Moins de suicides depuis le dépistage généralisé
Cette étude met aussi en évidence le fait que le sur-risque de mort par suicide concerne surtout la période (1979-1986) qui a précédé l'arrivée du dépistage sanguin par PSA ainsi que celle qui a accompagné sa mise en œuvre croissante (1986-1992). La généralisation du ce dépistage (1993-2004) n'a pas été suivie du même phénomène, sans doute parce qu'il permet d'établir le diagnostic en amont de l'apparition des symptômes les plus douloureux observés aux stades avancés de la maladie. Les auteurs prennent soin de situer les limites de leur travail: ils soulignent notamment qu'ils ne disposaient pas de données sur l'état de santé physique ou mental des personnes au moment du diagnostic et des traitements du cancer de la prostate. Pour autant, ils estiment indispensable de tirer les conclusions pratiques des résultats qu'ils ont obtenus.
Nous croyons que le suicide et les morts d'origine cardiovasculaire ne reflètent que la pointe de l'iceberg de l'anxiété, des troubles de l'humeur, et peut-être d'autres maladies (ou souffrances) mentales qui suivent le diagnostic de cancer de la prostate, écrivent-ils. En conséquence, notre étude suggère l'importance potentielle d'une prise en charge et d'un soutien psychologique pour les personnes chez qui ce diagnostic vient d'être porté.

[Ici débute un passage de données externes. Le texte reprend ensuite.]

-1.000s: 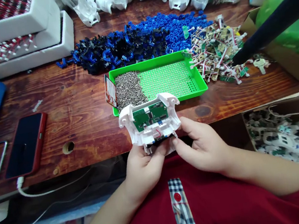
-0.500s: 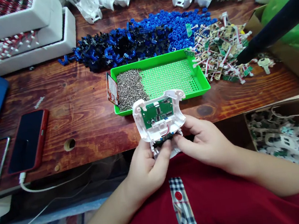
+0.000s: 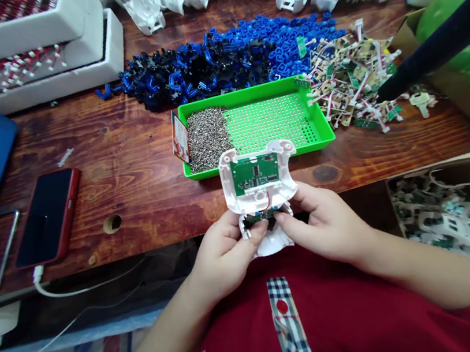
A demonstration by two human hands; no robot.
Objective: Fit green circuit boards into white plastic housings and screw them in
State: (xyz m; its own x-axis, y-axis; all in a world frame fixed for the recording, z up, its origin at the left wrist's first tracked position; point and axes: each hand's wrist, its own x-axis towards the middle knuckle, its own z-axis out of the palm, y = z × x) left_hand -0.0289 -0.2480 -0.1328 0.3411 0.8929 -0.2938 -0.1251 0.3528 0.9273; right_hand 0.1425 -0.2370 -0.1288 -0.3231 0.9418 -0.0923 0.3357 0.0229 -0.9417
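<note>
Between my hands is a white plastic housing (image 3: 231, 194) in two hinged-looking parts, held near my shirt. Its upper part carries a green circuit board (image 3: 245, 183), with a short red-and-white wire below it. The lower part, a smaller white shell (image 3: 274, 241), holds a dark narrow circuit board (image 3: 262, 215). My left hand (image 3: 228, 250) is closed around the housing's left side, its thumb pressing near the narrow board. From the right, my right hand (image 3: 322, 219) grips the same housing, thumb on the lower part. The fingers behind the housing are hidden.
Beyond the housing stands a green tray (image 3: 320, 129) with small metal screws (image 3: 207, 139). Behind it lie blue and black plastic parts (image 3: 202, 67) and small wired boards (image 3: 348, 78). A phone (image 3: 48, 217) charges at left. A dark pole (image 3: 434, 37) slants in from the right.
The housing has tilted and moved slightly right in view, so its lower shell and narrow board show more. Both hands keep hold of it. The whole view has shifted a little.
</note>
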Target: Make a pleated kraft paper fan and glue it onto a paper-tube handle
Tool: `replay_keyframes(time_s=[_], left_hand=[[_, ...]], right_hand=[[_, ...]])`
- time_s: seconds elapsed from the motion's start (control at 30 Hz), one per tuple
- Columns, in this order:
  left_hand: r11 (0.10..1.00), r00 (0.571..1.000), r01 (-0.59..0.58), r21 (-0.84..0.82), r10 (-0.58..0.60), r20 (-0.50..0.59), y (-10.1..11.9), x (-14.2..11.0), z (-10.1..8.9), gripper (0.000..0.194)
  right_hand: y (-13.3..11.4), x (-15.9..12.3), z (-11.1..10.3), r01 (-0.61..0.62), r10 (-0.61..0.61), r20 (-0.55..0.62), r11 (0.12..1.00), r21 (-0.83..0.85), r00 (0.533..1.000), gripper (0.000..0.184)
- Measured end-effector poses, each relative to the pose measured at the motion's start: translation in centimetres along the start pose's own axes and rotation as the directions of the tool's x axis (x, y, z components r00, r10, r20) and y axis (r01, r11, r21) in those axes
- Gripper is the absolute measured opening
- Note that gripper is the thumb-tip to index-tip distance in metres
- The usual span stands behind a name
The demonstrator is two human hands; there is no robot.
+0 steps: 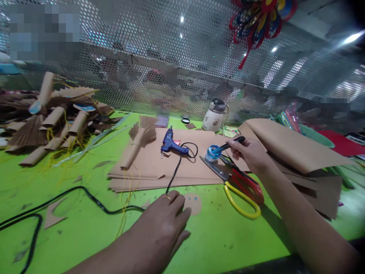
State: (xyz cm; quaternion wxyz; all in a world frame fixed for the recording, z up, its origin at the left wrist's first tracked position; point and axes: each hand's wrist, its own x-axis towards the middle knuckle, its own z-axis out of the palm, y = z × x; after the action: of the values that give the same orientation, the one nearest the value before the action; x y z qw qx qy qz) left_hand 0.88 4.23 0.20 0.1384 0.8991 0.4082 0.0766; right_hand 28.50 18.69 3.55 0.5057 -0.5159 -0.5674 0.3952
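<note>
My right hand (246, 153) grips a black-handled paintbrush (234, 142), fingers closed around it. The brush's blue end dips into a small jar of blue paint (212, 154), which stands on brown paper. My left hand (168, 213) lies on the table with its fingers extended and thumb apart, holding nothing. Its fingertips are at the edge of a round piece of brown paper (193, 204) with small blue dots, and partly cover it. Between the jar and the front of the table rest scissors with yellow handles (242, 203) and a red-handled tool (248, 186).
A blue glue gun (171, 144) with a black cord (94, 198) lies on the stacked brown paper (154, 167). Beside it is a rolled paper figure (135, 146). More figures (54, 116) pile up at left. A white bottle (213, 117) stands behind; folded paper (291, 140) is at right.
</note>
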Motion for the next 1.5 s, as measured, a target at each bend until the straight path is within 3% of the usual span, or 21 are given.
replay_keyframes(time_s=[0.1, 0.33, 0.53, 0.7, 0.9, 1.07, 1.3, 1.5], left_hand=[[1.000, 1.000, 0.000, -0.008, 0.000, -0.013, -0.1, 0.0, 0.2, 0.019], [1.000, 1.000, -0.002, -0.011, 0.002, -0.007, -0.1, -0.1, 0.4, 0.019], [1.000, 0.999, 0.022, 0.001, -0.022, 0.031, 0.1, 0.2, 0.0, 0.020], [1.000, 1.000, 0.009, 0.007, -0.009, 0.003, 0.0, 0.2, 0.1, 0.019], [1.000, 1.000, -0.008, 0.004, 0.008, -0.017, 0.0, 0.2, 0.1, 0.017], [1.000, 1.000, -0.009, 0.001, 0.009, -0.018, -0.1, 0.2, 0.3, 0.017], [1.000, 1.000, -0.003, 0.002, 0.003, 0.004, 0.0, 0.2, 0.0, 0.018], [0.999, 0.997, -0.041, 0.030, 0.043, -0.068, -0.1, 0.1, 0.3, 0.015]], right_hand=[[0.2, 0.5, -0.4, -0.001, 0.010, -0.055, 0.987, 0.162, 0.998, 0.029], [0.4, 0.3, -1.0, 0.016, 0.020, -0.130, 0.963, 0.269, 0.991, 0.030], [1.3, 0.3, -0.9, 0.022, 0.022, -0.164, 0.965, 0.261, 0.986, 0.029], [1.7, 0.0, -0.6, 0.032, -0.004, -0.148, 0.982, 0.188, 0.989, 0.029], [0.9, -1.3, -0.1, 0.081, -0.076, -0.043, 0.989, 0.125, 0.996, 0.022], [0.1, -1.7, -0.6, 0.135, -0.122, -0.096, 0.980, 0.146, 0.988, 0.018], [-0.4, -1.6, -1.7, 0.009, 0.006, -0.043, 0.944, 0.329, 0.999, 0.016], [-1.8, -4.6, -0.8, -0.151, 0.137, 0.066, 0.937, 0.316, 0.988, 0.015]])
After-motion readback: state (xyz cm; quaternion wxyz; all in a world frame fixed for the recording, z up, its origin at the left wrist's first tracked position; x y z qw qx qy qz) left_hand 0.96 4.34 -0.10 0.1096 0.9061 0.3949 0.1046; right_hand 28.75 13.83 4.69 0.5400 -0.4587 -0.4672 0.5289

Et ceci est sans aucun doute d'autant plus nécessaire que l'on assiste aujourd'hui au développement du dépistage devenu quasi-systématique par la technique du PSA; phénomène qui, sans même parler des nouvelles propositions de «dépistage génétique», présente des avantages et des inconvénients nourrissant de solides controverses (dont nous avions déjà parlé ici et là).
Le dialogue médecin/patient
Au-delà du seul cancer de la prostate, cette étude originale aide à mettre en lumière la possible cascade des évènements psychologiques et organiques souvent méconnus que peuvent induire l'annonce d'un diagnostic de cancer; comme l'annonce, sans doute, de toutes les maladies maladie perçues -à tort ou à raison- comme pouvant avoir des conséquences rapidement mortelles. De nombreux témoignages récurrents démontrent, jour après jour, que les médecins peuvent être très loin -euphémisme- de pouvoir (ou de savoir) prendre en compte cette donnée.
C'est précisément ce contexte qui a fait que le «plan cancer» lancé en France depuis quelques années (à l'initiative de Jacques Chirac alors président de la République) a développé un «dispositif d'annonce». A la demande des malades et de leurs proches ce dernier vise à mieux expliquer l'affection et les traitements envisageables; il prévoit aussi les conditions d'un soutien psychologique et social. Ce dispositif, si l'on en croit les statistiques officielles, se met progressivement en place. Il est pourtant encore bien loin de répondre à la somme des douloureuses questions individuelles et collectives qui sont ici soulevées.